In this way, at each stage of the process, the court gives as much or more weight to the perceived “needs” of the child than to the strength of the evidence against her or to the propriety and rationality of pursuing a criminal prosecution, as in the case of a 8-year-old boy charged with murder.
This phenomenon is particularly troubling given research indicating that when children are processed through the juvenile court system and adjudicated delinquent, the impact is not benign—even when the disposition is arguably beneficial. Potential negative consequences of juvenile delinquency adjudications implicate such areas as housing, education, immigration, and employment as well as enhanced penalties for future offenses. Further, longitudinal studies show that children exposed to juvenile court reoffend at higher rates and are stigmatized in the process.
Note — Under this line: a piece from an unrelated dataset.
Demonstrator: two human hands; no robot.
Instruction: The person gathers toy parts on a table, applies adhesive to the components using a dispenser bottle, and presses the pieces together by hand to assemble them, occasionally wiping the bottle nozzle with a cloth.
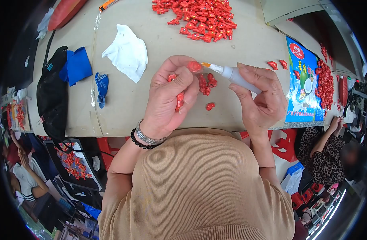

This concern over stigma draws on sociological literature on labeling theory, the concept that attaching a label to a behavior creates further “deviance.” Once the label of juvenile delinquent is formally imposed, it is readily accepted by both the child and the community, and the child is defined and perceived by others through the lens of this label. Community members, police officers, teachers, and potential employers then interact with and judge the child according to that description.
With the increasing awareness of the income gap and how it affects the most vulnerable among us—poor children and their families—we know that children who grow up in poverty are likely to remain poor. We know that language deficits exist in poorer homes and that gaps in school achievement between higher-income and lower-income students have become chasms. We know that poverty impacts the physical health of children—from obesity and diabetes to asthma and heart disease. We know that toxic stress can develop in young children, caused by exposed to stress hormones, such as cortisol and norepinephrine. We know that this level of stress may actually reset neurological and hormonal systems, permanently impacting children’s brains and even their genes.
We also know that when young people perceive court procedures to be unfair, they reoffend at higher rates. We know that detention, even for short periods of time, can be damaging to a child’s emotional well-being and that it exposes young people to the risk of assault. We know that reducing the rate of juvenile incarceration does not increase juvenile crime or violence. And we know that the number of cases that are referred to the juvenile court system approximates the same percentage of youth who have been found to grow out of delinquent behavior through typical adolescent development without any court intervention.
Yet, we continue to use the juvenile court system as the primary safety net for poor children and their families. We allow those children with the most needs—emotional, physical, and behavioral—to be fast-tracked through an indiscriminate intake system. We watch passively as they are saddled with the stigma of juvenile delinquency adjudications and are often warehoused for months or years in juvenile detention facilities.
The 8-year-old boy in Birmingham, Alabama, may sound familiar to you. He may remind you of a friend’s child or a young neighbor. He may even resemble your own son or your younger self. Imagine if he were from a family of means with two college-educated parents who were both gainfully employed. Imagine he had access to therapists and tutors. Picture him living in a well-tended home in a suburban neighborhood. Would this have made a difference to the Jefferson County district attorney’s office? To the Birmingham Police?
Adjudicating children delinquent by reason of poverty is a counterproductive approach. All of our children deserve better.